Another critical point with parental consent forms is that they must be with the child at the time of the emergency. If you have the form at MK and the child breaks their arm at Epcot, nobody can treat them until either you respond with the form or the EMS provider personally contacts the parent. If your guests are old enough to go to the parks unaccompanied, it’s a good idea to have multiple copies of the form with the kid always having one in their possession.
It is also obviously a good idea for a child traveling without their parents to have relevant information about any medical conditions they have or have had recently, medications they take, allergies you are aware of, etc. And, it’s a good idea for the child to have their insurance card, or a photocopy of both sides of the card, with them. Treatment will not be withheld without the card in emergency situations, but having the card eliminates one big loose end to tidy up later.
Terminally Ill Patients – Do Not Resuscitate Orders (DNRO)
A DNRO is a written order from a physician directing other medical practitioners to withhold resuscitation of a patient if they go into cardiac or respiratory arrest. A DNRO is usually used with terminally ill/end stage patients who have expressed a desire not to be resuscitated.
If the patient is already in a hospital, the DNR question is usually a non-issue. The attending physician will consult with the patient or their family and issue a DNRO in appropriate situations.

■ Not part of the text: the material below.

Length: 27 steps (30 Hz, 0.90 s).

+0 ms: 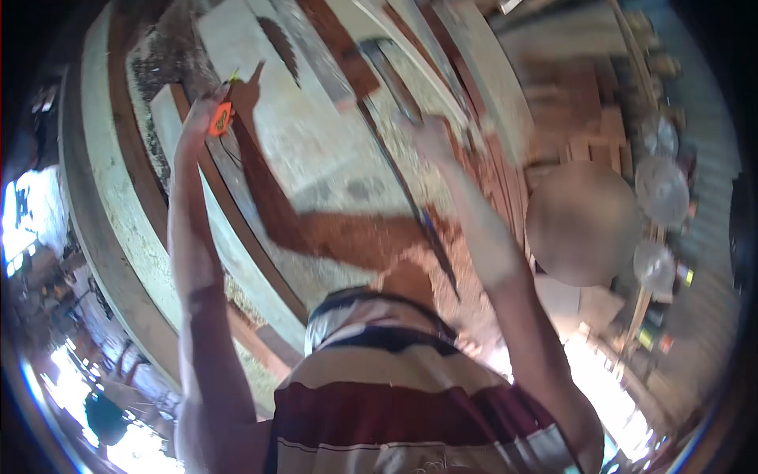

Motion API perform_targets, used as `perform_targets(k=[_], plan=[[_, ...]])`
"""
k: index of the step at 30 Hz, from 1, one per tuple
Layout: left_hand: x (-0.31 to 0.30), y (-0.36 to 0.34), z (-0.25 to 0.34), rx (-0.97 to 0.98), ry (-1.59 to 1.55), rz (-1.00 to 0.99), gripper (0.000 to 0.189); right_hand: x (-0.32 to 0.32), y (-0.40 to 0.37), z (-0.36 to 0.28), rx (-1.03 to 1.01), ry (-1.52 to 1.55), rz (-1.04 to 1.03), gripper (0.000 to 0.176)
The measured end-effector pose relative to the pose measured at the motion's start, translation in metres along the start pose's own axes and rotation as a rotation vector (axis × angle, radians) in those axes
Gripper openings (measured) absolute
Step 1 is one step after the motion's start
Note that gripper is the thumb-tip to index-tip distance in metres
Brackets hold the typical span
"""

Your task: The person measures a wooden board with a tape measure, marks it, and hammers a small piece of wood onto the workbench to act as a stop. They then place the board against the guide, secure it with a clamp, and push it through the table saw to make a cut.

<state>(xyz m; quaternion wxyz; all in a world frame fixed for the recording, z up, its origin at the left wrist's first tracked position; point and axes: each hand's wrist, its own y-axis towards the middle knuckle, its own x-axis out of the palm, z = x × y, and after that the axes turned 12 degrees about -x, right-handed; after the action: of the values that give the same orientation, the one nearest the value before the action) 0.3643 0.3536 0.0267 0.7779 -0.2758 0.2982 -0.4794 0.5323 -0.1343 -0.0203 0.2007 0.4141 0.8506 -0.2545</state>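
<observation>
My left hand [212,110] is closed around a small orange object with dark markings [222,119], possibly a tape measure. A yellow-green bit shows above it. My right hand [426,136] grips the handle of a hammer [393,77], its dark curved head pointing away from me. Between my hands lies a pale, dusty work surface [316,158], with a toothed circular saw blade [279,49] standing out of it at the far side. A long dark strip [399,178] runs across the surface near my right hand. An arm-shaped shadow falls below my left hand.
Long planks [114,189] lie along the left side. Wooden boards [489,71] are stacked at the far right of the surface. Reddish sawdust [466,268] covers the near right part. Blurred clear round containers [662,189] stand farther right, beside corrugated sheeting [711,237].
</observation>
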Motion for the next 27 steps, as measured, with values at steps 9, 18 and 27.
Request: perform_targets(k=[9,18,27], plan=[[0.216,-0.117,-0.188,-0.159,-0.137,-0.083,0.039,-0.042,-0.151,-0.063,0.235,0.308,-0.163,0.058],[0.350,-0.034,-0.103,0.292,0.439,0.199,0.048,0.026,-0.449,-0.008,0.179,-0.123,0.039,0.050],[0.360,-0.027,-0.101,0.226,0.393,0.360,0.048,0.040,-0.441,0.053,0.236,-0.084,-0.168,0.048]])
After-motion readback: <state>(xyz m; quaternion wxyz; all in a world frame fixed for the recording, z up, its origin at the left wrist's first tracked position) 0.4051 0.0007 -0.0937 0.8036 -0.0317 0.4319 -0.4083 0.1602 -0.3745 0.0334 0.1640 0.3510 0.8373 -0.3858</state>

“Advanced directives” such as living wills, durable powers of attorney, health care surrogate designations, etc. are very helpful inside a hospital because they serve as guidance regarding the patient/family wishes. However, outside the hospital in Florida, advanced directives have zero legal validity in resuscitation situations.
It is in the field – in the pre-hospital environment – where resuscitation questions can become very difficult. These issues are governed by the laws of the state where the patient IS – not where they are from – and Florida Law is very specific and very restrictive on DNROs.
Regardless of what your state law says, Florida law mandates that only a Florida Do Not Resuscitate Order is valid here. The Florida Law is so strict that it requires a specific form to be printed in black ink on yellow paper. Photocopies are only acceptable if they are printed in black ink on yellow paper.
The form can be downloaded from the Florida Department of Health website here, printed on yellow paper, appropriately filled out and signed, and can be carried by the patient or family member. If you look elsewhere on the DOH website (www.doh.state.fl.us), you will see additional information on Florida’s DNR law.
In Florida, in the pre-hospital environment, it is also required that the DNRO be physically presented to the EMS responders. We cannot honor a DNR unless we actually read the order and are satisfied that it meets the requirements. If there is any doubt at all, we are required to begin resuscitation immediately, no matter what the patient/family wishes might be. We have no latitude; if we do otherwise we face both criminal prosecution and loss of license.
DNROs apply only in cardiac or respiratory arrest, so the patient will be treated normally up to the point where they code. A patient with chest pains is going to be treated for chest pains and every effort must be made to prevent the patient from arresting. If the patient does code, we will do everything we can to make them as comfortable as possible and let nature take its course.
Hopefully this information is helpful, and any additional comments, tips, links, etc. are welcome.